十数年前に、母が他界し高齢の父Aの面倒を一人で見ていた一人息子のBが体験した葬儀トラブルは、注文した覚えのないものが次々に追加され、結局高額な請求がされるというものでした。
葬儀等に関する契約は、前に母の葬儀をする際、葬儀社との打ち合わせに父の横で参加していたためその時のことを頼りに難なく行えたのですが、いざ葬儀が近くなると、葬儀業者が毎日のように必要だからとドライアイスを取り換えに来るようになりました。Bは、その時は必要なものならばと受け入れていました。葬儀が行われる日になり、斎場での打ち合わせにいくと、すでに組まれていた祭壇には注文した覚えのない花が追加されていたのです。一目でわかったBは担当者を呼んで、問いただすと、担当者は「お客様の注文された祭壇にはあれぐらいの量の花が必要なので」という説明を繰り返すばかり。
葬儀の開始時刻も迫っていたので、しかたないと折れたBでしたが、いやな予感が的中し後日届いた請求書の内訳をみると明らかに頼んでないものの値段がきちんと列記されていたのです。
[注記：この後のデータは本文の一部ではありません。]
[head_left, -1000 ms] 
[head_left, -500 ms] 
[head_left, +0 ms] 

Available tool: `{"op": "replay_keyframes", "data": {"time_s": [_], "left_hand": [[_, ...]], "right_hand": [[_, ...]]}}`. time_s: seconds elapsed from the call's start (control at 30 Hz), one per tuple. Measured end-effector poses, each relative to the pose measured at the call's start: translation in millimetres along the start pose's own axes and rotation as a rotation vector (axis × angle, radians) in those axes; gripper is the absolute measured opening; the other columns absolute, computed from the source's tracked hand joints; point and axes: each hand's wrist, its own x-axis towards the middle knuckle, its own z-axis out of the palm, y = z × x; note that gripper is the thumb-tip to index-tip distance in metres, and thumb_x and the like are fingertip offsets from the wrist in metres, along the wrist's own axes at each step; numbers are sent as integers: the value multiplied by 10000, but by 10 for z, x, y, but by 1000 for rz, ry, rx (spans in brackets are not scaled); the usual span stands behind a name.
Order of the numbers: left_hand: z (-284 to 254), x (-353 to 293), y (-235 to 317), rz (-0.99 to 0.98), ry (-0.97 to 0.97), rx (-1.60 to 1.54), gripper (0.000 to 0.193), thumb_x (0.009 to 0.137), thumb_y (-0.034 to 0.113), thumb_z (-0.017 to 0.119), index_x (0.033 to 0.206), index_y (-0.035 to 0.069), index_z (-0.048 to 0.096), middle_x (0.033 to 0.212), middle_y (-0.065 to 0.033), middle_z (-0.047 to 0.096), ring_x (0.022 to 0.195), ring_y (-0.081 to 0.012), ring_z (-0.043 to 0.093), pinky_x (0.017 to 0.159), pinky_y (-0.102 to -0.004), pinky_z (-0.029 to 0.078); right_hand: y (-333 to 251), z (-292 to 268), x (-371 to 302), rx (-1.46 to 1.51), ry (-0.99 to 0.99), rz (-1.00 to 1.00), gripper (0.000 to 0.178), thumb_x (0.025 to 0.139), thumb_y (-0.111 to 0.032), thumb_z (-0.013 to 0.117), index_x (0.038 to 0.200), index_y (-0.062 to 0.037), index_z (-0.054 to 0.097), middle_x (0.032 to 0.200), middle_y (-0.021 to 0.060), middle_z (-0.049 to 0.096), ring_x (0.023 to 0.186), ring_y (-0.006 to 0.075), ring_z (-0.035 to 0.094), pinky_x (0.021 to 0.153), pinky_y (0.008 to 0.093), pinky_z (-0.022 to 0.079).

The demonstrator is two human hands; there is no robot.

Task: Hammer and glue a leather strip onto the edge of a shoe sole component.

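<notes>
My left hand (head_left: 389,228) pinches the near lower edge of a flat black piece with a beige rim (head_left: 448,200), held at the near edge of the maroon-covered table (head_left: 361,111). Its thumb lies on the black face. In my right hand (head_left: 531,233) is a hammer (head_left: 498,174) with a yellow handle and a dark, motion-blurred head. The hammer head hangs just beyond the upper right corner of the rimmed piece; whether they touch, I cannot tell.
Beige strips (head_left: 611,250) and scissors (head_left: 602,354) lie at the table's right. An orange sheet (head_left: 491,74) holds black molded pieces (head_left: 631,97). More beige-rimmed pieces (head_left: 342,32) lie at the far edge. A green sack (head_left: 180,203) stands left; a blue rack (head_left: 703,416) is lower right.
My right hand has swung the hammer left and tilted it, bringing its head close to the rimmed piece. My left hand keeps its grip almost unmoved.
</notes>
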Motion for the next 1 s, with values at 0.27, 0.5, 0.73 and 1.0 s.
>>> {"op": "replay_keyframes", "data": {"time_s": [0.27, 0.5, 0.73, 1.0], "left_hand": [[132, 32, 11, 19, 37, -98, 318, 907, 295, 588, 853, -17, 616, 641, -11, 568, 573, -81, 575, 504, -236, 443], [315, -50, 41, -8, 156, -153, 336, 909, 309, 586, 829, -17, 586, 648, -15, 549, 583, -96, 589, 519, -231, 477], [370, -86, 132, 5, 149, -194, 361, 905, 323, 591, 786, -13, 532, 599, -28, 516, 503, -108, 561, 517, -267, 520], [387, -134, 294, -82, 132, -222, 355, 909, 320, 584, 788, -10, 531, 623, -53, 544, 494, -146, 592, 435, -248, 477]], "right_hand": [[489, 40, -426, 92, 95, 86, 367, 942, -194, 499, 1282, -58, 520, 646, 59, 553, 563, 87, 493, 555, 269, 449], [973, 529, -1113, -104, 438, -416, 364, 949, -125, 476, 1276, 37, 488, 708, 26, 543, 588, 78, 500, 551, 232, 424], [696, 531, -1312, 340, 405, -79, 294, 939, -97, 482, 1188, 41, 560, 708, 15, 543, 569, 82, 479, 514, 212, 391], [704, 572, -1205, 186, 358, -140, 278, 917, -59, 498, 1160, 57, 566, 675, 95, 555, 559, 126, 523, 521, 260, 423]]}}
想定外の出費に、納得がいかなかったBはただちに担当者に電話をし、説明を求めましたが、担当者からの回答は、「請求したものはすべて納品している」の一点張りで、もちろん減額交渉に応じることもありませんでした。
Bは、ドライアイスも花も現実に納品されていると言われてしまうと返す言葉がなく、納得のいかないまま請求金額通り支払うしかありませんでした。
原因:このケースは、注文していないものが追加されていることに気付いた時点で、担当者に確認をとっていないことにより引き起こされたトラブルであるということができます。葬儀業者からしてみれば、たくさんの用品を売りたいと考えるのが当然であり、やり方としての当否はともかく、依頼者が明確に断る意思表示をしていないところにつけこんできたのではないでしょうか。
防ぐ方法:葬儀中やその前後は忙しく、逐一チェックすることもままならないかと思われますが、最低限自分が注文したものと同一のものが同じ数量納入されているかはチェックしなくてはなりません。類似のトラブルとして、注文した個数に足りない場合もありますので、担当者に確認を取りながらすこしでも納得いかない点があればその場で申し出る必要があります。また、いらないものについてははっきりといらないという意思表示をすることが、この種のトラブルを防ぐためには必要なことです。 何も言わないことにより、事実が積み重ねられていってしまいますので注意して対応しましょう。